Atem nitzavim hayom kulchem: The opening words of today's sedra tell us that when Jews stand, we stand together. Through the covenant of Sinai we stand together with our fellow Jews. Through the covenant of Noah we stand together with our fellow human beings, all those who respect the covenant of Noah and its insistence on the sanctity of human life.

Today our hearts and thoughts are with the people of the United States, who this week have suffered the worst peacetime tragedy in the history of terror. Many of us will never forget, as long as we live, the images we saw on our television screens. The 11th September 2001 will be remembered for centuries as the day when the world witnessed the naked face of suicidal evil, blind in its hatred, global in its reach, and devastating in its effects on human lives.

First and foremost, we say to the people of the United States: we share your shock and your grief.

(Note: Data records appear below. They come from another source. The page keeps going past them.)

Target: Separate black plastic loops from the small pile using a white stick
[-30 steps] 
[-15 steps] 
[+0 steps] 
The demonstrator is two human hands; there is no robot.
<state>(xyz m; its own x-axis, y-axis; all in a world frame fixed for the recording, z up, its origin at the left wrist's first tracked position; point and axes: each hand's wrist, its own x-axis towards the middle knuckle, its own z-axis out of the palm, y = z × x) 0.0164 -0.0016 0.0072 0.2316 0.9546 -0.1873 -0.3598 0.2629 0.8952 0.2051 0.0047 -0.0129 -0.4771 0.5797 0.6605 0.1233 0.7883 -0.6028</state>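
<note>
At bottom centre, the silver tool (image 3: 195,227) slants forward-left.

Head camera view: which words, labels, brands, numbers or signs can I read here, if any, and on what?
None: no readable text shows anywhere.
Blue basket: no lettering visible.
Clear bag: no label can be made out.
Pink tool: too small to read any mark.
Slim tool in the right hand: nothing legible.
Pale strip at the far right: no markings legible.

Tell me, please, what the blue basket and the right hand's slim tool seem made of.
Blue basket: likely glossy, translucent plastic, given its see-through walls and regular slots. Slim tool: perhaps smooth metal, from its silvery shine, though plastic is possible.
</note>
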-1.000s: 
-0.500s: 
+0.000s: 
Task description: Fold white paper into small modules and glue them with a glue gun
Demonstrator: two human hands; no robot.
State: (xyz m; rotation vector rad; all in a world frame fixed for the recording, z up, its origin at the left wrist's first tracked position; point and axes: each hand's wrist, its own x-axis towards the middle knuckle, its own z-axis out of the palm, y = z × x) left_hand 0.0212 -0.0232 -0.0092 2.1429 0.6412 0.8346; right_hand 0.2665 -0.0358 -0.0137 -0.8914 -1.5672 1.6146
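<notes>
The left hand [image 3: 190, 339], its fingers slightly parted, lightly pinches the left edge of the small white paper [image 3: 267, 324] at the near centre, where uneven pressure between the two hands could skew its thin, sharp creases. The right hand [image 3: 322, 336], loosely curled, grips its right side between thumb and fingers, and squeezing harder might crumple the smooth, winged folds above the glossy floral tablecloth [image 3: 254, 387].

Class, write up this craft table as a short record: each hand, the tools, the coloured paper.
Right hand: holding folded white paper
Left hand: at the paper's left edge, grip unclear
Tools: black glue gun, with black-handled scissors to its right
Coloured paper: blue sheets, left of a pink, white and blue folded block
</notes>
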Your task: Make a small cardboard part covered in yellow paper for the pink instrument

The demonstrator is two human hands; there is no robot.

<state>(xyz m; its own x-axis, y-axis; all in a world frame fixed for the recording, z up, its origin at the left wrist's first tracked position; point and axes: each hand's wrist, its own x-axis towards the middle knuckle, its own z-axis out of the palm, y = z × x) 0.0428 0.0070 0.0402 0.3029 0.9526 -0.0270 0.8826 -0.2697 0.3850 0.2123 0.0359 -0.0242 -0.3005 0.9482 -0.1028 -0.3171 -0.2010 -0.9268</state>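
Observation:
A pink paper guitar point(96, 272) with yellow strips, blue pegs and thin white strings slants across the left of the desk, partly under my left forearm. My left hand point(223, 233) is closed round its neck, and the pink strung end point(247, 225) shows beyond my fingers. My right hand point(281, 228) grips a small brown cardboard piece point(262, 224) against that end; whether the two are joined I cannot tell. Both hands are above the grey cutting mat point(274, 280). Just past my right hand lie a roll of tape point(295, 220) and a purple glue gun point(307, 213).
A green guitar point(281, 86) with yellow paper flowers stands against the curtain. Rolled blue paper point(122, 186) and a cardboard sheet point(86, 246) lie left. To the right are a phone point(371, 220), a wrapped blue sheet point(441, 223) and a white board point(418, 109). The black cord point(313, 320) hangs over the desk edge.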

Today, throughout our community, we have said prayers for the injured and the wounded; and we send our deepest expression of distress, sympathy and condolence to the bereaved. It will take weeks, months, years, for the physical and psychological wounds to heal. And we pray that God be with you, healing those wounds and giving you strength. Amen.

The assault which took place this week affects us all. It was directed, not against America alone, but against the very fabric of freedom, against open and democratic societies built on the rule of law and security, respect for difference and the sanctity of human life. We have witnessed the full depth of what terror has now become: a real and present danger to life and safety throughout the world. Terror is worse than war. In war, people know the rules and the risks. In terror, there are no rules, and everyday life becomes a risk.

Those who went to work on Tuesday morning in New York were part of no political conflict. They were workers, bystanders, pedestrians, innocent citizens. And yet they found themselves suddenly caught in the vortex of destruction. Thousands lost their lives. And for many thousands of others, their lives will never be the same again.

There is an ancient rabbinic teaching that resonates today. It says that Abraham began the Jewish journey, when he saw a birah doleket, literally "a building in flames." How, he wondered, could there be these two contradictory phenomena? A building represents order. Flames represent disorder. On the one hand, the world is full of beauty and design. On the other, it is full of violence and terror. How can these things coexist? It was then that God called him, saying: I created order but man creates chaos. I made a world of goodness, but human beings make a world of suffering and evil. I made the building, but you must put out the flames. The Torah is G-d's call to human responsibility. And this week, as we watched a building in flames, that call has come to us again, and we must need it.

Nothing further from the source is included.